Nearly 30 per cent of the world’s population is currently suffering from one or more forms of malnutrition. Approximately 840 million people are undernourished or chronically food insecure, and as many as 2.8 million children and 300,000 women die every year because of malnutrition in developing countries. According to FAO, if each of the developing regions continues to reduce hunger at the current pace, only South America and the Caribbean will reach the MDG target of cutting the proportion of hungry people by half. None will reach the more ambitious World Food Summit goal of halving the number of hungry people.
Despite the scale of human suffering brought about by malnutrition, the fight against world hunger receives less attention than the fight against poverty from bilateral and multilateral donors and lending agencies. A by-product of the lack of attention to food security is that the issue is relatively understudied compared to poverty. The UNU-WIDER research project ‘Hunger and Food Security’, addressed some of these gaps in the literature. It was undertaken in collaboration with the Indian Council of Social Science Research (ICSSR), and with research contributions from the Food and Agriculture Organization of the United Nations (FAO). The project resulted in two books entitled Food Security: Indicators, Measurement, and the Impact of Trade Openness and, Food Insecurity, Vulnerability and Human Rights Failure, both edited by Basudeb Guha-Khasnobis, Shabd S. Acharya and Benjamin Davis, and henceforth referred to as Food Security and Food Insecurity, respectively.
While lack of sustained economic growth is an important determinant of hunger, the persistence of hunger also feeds back to limit economic growth. Many years of empirical evidence point to the negative impact of hunger and malnutrition on labour productivity, health, and education, which ultimately leads to lower levels of overall economic growth. Hunger is thus as much a cause as an effect of poverty. Good nutrition is an investment in human capital that raises output as well as the returns on investments in education and health care. Taken together, these findings provide powerful evidence that public spending in reducing hunger is an investment with high returns and should constitute a top priority for developing countries.
National Food Security
National food security is determined by the combination of national policies relating to food production, the extent of food trade, the degree of linkages with other countries, and trade policies of other countries—especially relating to the support provided to their food producers. It calls for careful monitoring of such related developments as developing countries increasingly link their economies to the world market. The South Pacific island countries (Food Insecurity, Chapter 2), for example, are net importers of cereals, and their import dependence increased during 1991–2002. The reason for the increase is either an absolute decline in the production of staple food or, a lower rate of growth of production relative to the population. National food security in these countries is dependent on subsistence farming and the tapping of ocean resources. The demand for imported food is met through export earnings from primary products. In this context, the volatility in prices in the world market can be a threat to the food security of island countries. Fiji, for example, exports sugar to protected European markets, but the phasing out of protection in 2007, and the subsequent state of the markets, is a matter of serious concern for Fiji in financing its food imports.
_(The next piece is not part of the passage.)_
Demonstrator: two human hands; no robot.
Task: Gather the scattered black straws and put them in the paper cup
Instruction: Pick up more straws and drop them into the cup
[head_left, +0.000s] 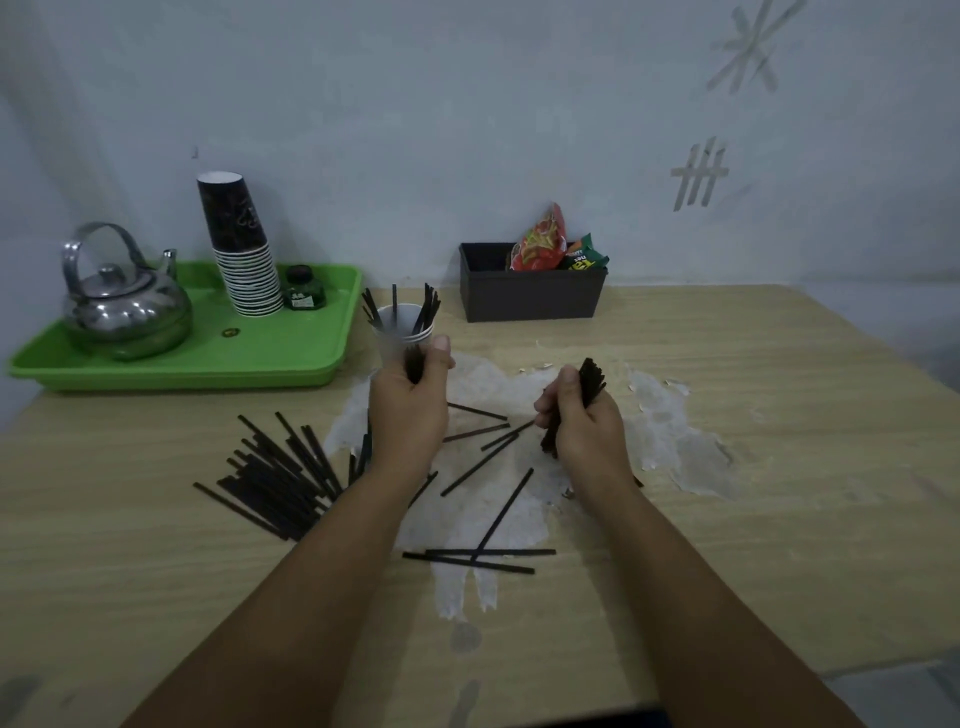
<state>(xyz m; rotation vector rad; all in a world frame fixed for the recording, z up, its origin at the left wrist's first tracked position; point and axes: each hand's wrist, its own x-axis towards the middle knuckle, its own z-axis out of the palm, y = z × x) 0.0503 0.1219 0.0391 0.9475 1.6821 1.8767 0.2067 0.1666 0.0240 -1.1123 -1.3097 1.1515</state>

Uncertainties such as this reiterate the need for efforts to improve domestic productivity through public investment in infrastructure, irrigation, agricultural research, and technology transfer. Andrew Charman and James Hodge (Food Security, Chapter 11) however, focus on the more positive implications of the WTO’s agricultural negotiations on the agricultural and food security policy of South African Development Community (SADC) countries. They document how changes in food security policy since the Uruguay Round, including trade liberalization, and the subsequent food crisis of 2001–03 have impacted the negotiating strategy of these countries. Further, the authors provide an assessment of the potential impact of the proposed tariff and subsidy reduction modalities on government policymaking. They conclude that the proposed modalities in the current round are unlikely to restrict SADC policies to enhance and assure food availability, access, and security. Moreover, the low levels of domestic support and high bound tariffs ensure that agreed reductions would still leave SADC countries with sufficient policy space to pursue food security and agricultural development policy.
Household Food Security
Our research on India and Vietnam presents inter-temporal comparisons of the state of under nutrition. Besides China, both these countries have outperformed others in their development cohort in terms of overall growth rates.
But while the nutritional status of the population shows an improvement over time in Vietnam, it shows a worsening in India, particularly for the rural poor. It implies that the challenges of reforms and globalization—in protecting the well-being of the poor—may be different for large (India, China) and small (Vietnam) countries in important ways. However, a well-targeted public distribution system (PDS) is very likely to work for both sets of countries. The role of the PDS in improving food security was examined in a comparative set up (Food Insecurity, Chapter 5) between India and China.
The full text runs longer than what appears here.